Jerry Yang on the future of search over in Yahoo’s Search Blog. Nothing mind blowing here, save it’s sure nice to see Jerry blogging.
Ten years ago, we were focused on a simple yet vast problem: finding better ways to aggregate and organize information so people can find it. Today, the challenge is different. On the one hand, there’s a lot more information to aggregate and it’s not just more in terms of quantity; there’s a larger variety of content as well — from products and images to news and business information. In addition, we’re pulling content from more sources than ever before.

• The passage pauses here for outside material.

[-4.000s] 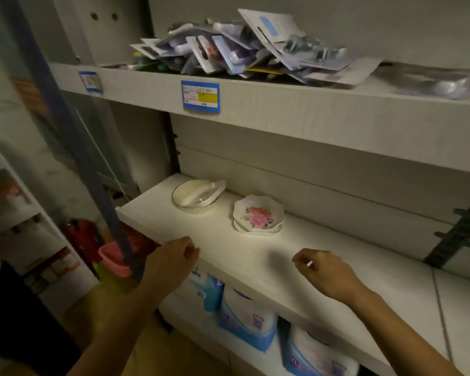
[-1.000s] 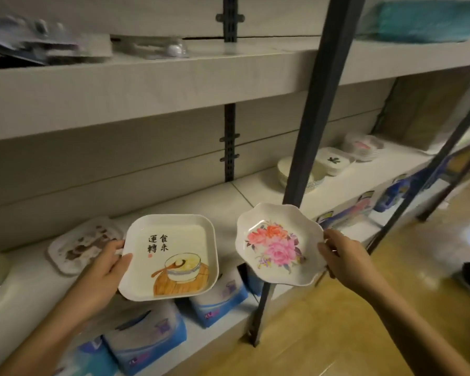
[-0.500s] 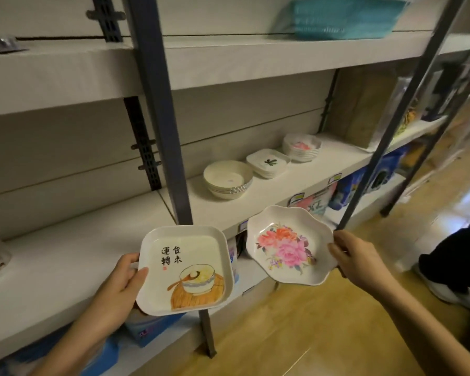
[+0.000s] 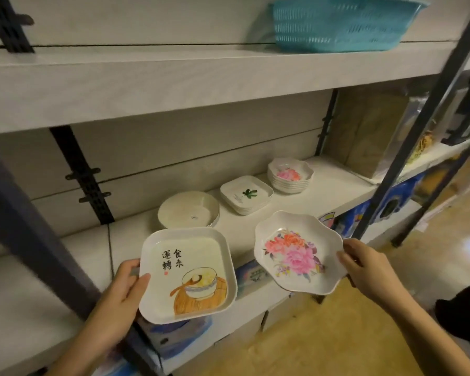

On the other hand, our user’s expectations have also changed. It’s no longer enough to simply provide a structure for users to find what they want on the Web. Today, people expect to find precisely what they’re looking for exactly as it relates to them. It’s the old example of the “Java” search query. Are you looking for coffee or for the programming language? People want to define what’s relevant to them in their own personal way. They also want to tap into the source of their information at will and they want to manage it all to personally suit their needs.
That’s what is exciting about where we are today. Search as a problem is still far from being solved. The user is in the driver’s seat: they want an experience that is increasingly personal, more relevant, and ties into their task more integrally. Search is just a way to get that integrated experience, but it’s all about what the users want – when they want it, how they want it, and who they want it from.